• **Task to complete**:
Go line by line through the data and copy those with the word "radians".

• **Dataset**:
++++

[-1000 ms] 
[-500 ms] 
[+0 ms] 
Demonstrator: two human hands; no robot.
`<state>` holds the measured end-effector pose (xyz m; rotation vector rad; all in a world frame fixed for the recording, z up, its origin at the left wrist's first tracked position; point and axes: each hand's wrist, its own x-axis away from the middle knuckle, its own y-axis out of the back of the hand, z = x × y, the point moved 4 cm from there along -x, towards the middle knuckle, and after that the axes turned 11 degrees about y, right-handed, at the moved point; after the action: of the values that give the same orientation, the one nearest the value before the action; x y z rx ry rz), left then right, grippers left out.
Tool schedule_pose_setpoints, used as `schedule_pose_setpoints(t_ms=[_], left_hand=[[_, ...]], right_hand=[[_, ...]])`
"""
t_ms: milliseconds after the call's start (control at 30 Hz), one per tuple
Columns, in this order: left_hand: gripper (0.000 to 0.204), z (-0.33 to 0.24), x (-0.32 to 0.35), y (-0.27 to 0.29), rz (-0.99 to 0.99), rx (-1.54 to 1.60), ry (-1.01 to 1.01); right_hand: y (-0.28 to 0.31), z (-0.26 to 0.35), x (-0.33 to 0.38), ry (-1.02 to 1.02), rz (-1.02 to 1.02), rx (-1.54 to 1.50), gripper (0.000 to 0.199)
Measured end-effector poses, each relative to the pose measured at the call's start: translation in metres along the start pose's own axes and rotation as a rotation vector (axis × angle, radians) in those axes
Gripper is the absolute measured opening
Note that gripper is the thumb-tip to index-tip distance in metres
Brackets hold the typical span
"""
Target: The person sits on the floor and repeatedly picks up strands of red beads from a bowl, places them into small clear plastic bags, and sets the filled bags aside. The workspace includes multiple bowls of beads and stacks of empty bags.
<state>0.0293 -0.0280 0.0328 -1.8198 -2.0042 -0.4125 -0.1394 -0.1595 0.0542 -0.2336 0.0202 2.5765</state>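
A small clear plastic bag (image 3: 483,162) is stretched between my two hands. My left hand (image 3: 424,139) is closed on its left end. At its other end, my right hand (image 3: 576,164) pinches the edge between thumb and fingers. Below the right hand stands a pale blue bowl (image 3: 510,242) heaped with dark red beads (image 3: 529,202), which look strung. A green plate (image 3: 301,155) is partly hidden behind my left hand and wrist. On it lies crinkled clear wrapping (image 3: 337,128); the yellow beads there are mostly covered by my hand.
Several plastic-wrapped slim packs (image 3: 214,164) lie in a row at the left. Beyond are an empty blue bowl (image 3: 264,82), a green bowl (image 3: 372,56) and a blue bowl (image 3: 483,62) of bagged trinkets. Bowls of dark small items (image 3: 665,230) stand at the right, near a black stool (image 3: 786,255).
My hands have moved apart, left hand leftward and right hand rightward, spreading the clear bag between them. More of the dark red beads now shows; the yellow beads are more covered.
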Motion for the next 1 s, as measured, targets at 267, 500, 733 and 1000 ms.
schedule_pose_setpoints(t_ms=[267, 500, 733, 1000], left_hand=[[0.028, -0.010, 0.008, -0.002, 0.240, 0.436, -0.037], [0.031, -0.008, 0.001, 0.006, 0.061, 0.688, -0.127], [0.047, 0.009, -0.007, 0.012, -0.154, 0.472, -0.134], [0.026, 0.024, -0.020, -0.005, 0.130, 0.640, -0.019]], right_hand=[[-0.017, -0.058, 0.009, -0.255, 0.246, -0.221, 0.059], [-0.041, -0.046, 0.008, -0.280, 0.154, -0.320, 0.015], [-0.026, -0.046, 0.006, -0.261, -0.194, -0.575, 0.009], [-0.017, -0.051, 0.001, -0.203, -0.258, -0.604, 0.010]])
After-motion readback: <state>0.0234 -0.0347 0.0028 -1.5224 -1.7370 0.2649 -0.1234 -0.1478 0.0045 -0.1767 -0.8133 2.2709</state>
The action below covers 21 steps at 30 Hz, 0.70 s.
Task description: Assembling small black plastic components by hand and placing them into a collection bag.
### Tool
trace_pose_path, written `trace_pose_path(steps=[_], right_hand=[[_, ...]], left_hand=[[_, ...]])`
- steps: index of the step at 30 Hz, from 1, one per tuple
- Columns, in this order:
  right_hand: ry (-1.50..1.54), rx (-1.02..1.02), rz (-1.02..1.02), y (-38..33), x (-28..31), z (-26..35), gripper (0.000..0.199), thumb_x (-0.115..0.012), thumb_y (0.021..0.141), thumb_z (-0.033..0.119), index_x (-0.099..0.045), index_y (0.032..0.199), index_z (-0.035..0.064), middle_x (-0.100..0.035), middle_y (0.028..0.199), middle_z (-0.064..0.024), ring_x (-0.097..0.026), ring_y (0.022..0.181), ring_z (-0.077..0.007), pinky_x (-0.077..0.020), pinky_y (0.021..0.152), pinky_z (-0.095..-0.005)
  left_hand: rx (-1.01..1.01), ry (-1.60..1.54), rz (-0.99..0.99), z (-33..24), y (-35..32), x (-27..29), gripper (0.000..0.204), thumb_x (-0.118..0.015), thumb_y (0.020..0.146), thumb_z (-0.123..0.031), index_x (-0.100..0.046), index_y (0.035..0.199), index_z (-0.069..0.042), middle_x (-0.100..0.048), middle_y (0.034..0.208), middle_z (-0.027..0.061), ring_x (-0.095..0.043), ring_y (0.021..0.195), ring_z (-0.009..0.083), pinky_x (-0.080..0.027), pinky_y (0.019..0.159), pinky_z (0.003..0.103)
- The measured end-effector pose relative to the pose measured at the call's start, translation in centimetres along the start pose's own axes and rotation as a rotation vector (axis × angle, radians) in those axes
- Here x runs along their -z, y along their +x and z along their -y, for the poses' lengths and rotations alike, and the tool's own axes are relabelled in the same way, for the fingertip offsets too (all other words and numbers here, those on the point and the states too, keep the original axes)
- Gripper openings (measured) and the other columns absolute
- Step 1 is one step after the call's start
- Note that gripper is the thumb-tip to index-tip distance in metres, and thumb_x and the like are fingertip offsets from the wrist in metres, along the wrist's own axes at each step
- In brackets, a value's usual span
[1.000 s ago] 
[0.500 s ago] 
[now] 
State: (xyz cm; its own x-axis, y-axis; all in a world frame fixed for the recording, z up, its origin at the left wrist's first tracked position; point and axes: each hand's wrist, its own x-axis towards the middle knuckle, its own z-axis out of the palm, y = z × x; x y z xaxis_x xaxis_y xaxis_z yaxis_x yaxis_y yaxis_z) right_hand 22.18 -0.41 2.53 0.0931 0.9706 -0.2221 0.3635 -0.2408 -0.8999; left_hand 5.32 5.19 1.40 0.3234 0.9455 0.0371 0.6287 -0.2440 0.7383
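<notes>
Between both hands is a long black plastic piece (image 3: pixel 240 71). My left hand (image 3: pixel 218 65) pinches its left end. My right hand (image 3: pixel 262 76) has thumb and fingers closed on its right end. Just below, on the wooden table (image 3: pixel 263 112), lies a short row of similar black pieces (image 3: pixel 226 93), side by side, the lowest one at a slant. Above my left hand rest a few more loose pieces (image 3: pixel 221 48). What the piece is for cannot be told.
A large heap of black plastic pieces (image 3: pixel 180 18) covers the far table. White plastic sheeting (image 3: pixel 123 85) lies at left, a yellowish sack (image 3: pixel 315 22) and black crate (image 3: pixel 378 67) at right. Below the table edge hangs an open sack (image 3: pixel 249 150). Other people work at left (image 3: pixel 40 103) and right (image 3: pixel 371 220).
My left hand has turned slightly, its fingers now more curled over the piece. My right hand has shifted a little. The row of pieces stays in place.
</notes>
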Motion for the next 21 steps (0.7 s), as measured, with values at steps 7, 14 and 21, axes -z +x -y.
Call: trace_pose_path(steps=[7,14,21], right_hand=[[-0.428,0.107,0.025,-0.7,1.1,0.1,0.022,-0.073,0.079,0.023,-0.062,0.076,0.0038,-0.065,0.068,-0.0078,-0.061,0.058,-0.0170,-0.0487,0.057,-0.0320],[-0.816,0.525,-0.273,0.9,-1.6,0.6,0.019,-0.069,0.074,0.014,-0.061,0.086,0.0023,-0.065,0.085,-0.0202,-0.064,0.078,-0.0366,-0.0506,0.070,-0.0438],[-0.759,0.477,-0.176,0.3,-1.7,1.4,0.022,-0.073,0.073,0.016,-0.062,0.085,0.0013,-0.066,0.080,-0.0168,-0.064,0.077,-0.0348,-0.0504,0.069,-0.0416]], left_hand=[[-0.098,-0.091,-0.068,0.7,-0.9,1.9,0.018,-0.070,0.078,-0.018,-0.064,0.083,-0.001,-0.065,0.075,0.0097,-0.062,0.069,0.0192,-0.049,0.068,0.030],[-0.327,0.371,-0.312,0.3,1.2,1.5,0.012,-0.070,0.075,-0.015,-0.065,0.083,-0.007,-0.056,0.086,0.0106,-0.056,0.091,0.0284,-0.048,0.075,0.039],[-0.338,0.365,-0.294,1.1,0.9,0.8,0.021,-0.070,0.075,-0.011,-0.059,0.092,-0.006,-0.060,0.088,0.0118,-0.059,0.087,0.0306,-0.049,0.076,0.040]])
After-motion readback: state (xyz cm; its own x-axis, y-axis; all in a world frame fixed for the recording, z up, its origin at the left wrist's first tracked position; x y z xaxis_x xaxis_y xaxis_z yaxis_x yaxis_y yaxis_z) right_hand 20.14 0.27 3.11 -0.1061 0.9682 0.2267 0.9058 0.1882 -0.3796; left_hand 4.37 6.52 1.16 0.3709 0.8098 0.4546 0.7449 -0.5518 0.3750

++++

• **Exercise output**:
Measured end-effector poses, each relative to the pose measured at the call's start: translation in metres along the start pose's own axes and rotation as a rotation vector (axis × angle, radians) in those axes
- The measured end-effector pose relative to the pose measured at the call's start, translation in centimetres along the start pose's own axes and rotation as a rotation vector (axis × angle, radians) in those axes

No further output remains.